I don't shoot people that much.. when I do, I usually use flash, indoors or out. It depends on the shot....  But flash does give me options that I don't have otherwise.


----------



## sactown024 (Aug 15, 2012)

Stradawhovious said:


> Here's a thought..... rather than spending lots of money on modifiers, you could do something like this....
> 
> Do-It-Yourself Flash Bounce Card
> 
> ...



this is cool!!


----------



## MLeeK (Aug 15, 2012)

sactown024 said:


> Stradawhovious said:
> 
> 
> > Here's a thought..... rather than spending lots of money on modifiers, you could do something like this....
> ...




Point to all of this ranting and raving is: Flash is an inevitable part of photography if you are truly going to master it.  Does it have to be RIGHT NOW? No.

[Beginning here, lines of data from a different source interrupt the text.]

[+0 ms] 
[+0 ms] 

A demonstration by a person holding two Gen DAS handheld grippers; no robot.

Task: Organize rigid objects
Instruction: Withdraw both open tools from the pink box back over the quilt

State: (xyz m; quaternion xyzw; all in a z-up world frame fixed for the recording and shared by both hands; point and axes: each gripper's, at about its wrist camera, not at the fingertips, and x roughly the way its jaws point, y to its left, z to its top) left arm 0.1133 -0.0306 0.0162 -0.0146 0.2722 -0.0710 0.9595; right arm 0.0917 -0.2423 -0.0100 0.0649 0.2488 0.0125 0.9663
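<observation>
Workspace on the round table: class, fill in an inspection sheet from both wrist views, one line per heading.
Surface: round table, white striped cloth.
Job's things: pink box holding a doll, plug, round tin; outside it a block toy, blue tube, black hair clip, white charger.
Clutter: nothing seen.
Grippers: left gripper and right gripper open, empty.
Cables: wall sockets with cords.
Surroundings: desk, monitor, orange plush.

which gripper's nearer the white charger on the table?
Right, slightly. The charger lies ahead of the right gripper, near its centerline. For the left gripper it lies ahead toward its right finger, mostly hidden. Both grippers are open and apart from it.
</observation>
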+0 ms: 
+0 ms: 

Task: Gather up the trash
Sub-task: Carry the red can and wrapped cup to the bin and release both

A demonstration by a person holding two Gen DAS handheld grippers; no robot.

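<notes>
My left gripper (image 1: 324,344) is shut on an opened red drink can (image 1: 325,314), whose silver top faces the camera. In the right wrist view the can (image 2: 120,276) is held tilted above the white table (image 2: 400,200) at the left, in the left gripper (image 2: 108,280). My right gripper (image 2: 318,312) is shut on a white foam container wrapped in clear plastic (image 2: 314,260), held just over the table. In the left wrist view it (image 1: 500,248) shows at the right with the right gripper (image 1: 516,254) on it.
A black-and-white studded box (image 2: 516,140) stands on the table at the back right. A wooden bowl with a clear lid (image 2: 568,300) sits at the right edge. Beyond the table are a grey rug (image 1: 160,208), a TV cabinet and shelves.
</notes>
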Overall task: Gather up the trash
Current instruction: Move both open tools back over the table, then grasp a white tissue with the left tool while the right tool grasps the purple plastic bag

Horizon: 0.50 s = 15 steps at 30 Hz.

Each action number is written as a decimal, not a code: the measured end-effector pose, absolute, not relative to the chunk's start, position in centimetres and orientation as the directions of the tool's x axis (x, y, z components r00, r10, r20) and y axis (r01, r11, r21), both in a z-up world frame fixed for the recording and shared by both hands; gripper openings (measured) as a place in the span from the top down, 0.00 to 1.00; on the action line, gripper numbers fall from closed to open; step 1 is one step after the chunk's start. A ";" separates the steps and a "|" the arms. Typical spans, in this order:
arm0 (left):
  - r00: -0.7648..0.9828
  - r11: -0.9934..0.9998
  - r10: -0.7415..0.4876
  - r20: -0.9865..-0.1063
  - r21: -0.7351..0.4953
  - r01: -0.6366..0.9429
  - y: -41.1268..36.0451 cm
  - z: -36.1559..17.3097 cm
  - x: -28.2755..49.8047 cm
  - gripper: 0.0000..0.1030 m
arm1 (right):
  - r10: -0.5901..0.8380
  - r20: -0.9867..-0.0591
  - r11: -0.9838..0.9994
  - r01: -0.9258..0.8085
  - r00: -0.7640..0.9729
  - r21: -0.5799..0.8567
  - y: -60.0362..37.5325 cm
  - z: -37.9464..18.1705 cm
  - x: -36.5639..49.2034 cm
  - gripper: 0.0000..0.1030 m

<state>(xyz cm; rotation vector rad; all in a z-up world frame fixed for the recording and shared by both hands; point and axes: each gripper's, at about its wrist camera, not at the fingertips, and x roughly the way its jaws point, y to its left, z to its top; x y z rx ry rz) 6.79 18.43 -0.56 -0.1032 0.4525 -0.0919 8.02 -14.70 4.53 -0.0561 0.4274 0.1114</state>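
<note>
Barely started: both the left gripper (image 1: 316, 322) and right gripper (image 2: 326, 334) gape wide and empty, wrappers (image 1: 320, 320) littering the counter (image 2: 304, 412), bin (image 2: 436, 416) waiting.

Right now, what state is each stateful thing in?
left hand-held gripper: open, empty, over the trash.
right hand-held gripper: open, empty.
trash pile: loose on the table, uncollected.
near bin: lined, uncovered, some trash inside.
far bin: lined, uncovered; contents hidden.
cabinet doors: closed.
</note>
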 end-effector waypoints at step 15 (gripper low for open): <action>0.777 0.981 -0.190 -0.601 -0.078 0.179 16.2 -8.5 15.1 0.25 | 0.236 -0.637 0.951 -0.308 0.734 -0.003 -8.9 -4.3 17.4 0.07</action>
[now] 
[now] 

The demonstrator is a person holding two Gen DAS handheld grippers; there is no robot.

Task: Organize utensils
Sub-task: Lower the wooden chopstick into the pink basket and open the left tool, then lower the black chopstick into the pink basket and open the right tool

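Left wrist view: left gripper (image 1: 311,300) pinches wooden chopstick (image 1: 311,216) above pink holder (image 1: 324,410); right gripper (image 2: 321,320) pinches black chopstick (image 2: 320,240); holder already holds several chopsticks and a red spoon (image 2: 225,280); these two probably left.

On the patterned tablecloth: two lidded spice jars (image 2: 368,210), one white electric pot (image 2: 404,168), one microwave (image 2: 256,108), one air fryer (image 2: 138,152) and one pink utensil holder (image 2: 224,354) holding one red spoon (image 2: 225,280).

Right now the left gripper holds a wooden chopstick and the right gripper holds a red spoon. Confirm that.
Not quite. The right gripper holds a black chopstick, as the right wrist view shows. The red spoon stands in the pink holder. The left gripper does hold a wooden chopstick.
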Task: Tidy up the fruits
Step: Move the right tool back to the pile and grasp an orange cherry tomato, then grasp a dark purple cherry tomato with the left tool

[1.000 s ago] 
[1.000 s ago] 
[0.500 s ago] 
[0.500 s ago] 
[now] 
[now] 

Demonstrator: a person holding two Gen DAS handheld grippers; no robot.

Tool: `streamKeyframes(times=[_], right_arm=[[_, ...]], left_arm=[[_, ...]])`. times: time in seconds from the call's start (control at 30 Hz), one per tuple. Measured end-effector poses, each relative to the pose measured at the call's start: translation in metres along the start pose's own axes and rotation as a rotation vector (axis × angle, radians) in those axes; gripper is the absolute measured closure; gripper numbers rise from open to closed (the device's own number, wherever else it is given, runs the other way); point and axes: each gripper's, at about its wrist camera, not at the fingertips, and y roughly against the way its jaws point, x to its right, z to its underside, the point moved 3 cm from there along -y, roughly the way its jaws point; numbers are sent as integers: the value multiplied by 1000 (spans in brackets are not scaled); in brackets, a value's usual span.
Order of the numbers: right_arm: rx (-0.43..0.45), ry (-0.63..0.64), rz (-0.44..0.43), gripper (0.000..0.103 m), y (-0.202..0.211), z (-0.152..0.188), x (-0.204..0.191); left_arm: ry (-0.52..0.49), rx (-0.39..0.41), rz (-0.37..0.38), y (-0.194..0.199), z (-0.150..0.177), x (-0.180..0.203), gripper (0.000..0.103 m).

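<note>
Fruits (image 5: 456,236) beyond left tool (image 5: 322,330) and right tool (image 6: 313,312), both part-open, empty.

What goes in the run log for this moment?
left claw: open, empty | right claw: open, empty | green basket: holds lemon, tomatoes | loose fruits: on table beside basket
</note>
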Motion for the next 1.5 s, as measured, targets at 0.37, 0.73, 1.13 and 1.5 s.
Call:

If you aren't up for ordering the setup yet-don't. As long as you remain on better behavior as in this post we will help you to use what you have to it's fullest potential and to learn how to use your camera a whole lot better than where you are now. 
Now, go pack your wife's bags cuz that baby comes tomorrow. Better yet, take her for a pedicure because after tomorrow she'll see her feet again and they probably deserve a little pampering.


----------



## sactown024 (Aug 15, 2012)

Stradawhovious said:


> Here's a thought..... rather than spending lots of money on modifiers, you could do something like this....
> 
> Do-It-Yourself Flash Bounce Card
> 
> ...


  I would love to see some photos you shot with this!


----------



## sactown024 (Aug 15, 2012)

MLeeK said:


> sactown024 said:
> 
> 
> > Stradawhovious said:
> ...



the setup you made me isnt expensive at all I just want to get the 50mm 1.8 and a speedlight (prolly the cheapo YN650 II) first. In the mean time I think ill just make one of those DIY gadgets! I should have the shopping cart you made me within a few weeks though.


----------



## paigew (Aug 15, 2012)

Okay to set the record straight I am not anti flash. Nor did I EVER intend to come off that way. I spent 300$ on a speedlight, I am not anti flash. The OP (not directly quoted) 'most (good) newborn photos he sees use flash'. I was simply trying to explain to the op that this isn't true. Many are naturally lit. If photographers LOVE flash so much then why do they look for studios with great natural light (windows??). When I first started taking photos here everyone told me I NEED flash. Not one person mentioned I could use window light and get great results. I have a huge sliding glass door in my house and I was looking up on what type of lights to buy. Why would you want to use studio lighting if you COULD use natural light. That is all I'm saying people. Is it that hard to comprehend my point?? Learn how to look for and use natural light. Then you will know when you NEED it and can use flash at those times. For the record one last time; I am not anti flash. Charlie not sure where you got that I was anti flash. I never said I was and when you Pmd me I specifically told you that. If you take a photography course in school is the first thing they teach you flash/studio lighting?? I would guess not, but I don't know because I didn't go to school for photography.


----------



## Stradawhovious (Aug 15, 2012)

paigew said:


> The OP (not directly quoted) 'most (good) newborn photos he sees use flash'. I was simply trying to explain to the op that this isn't true.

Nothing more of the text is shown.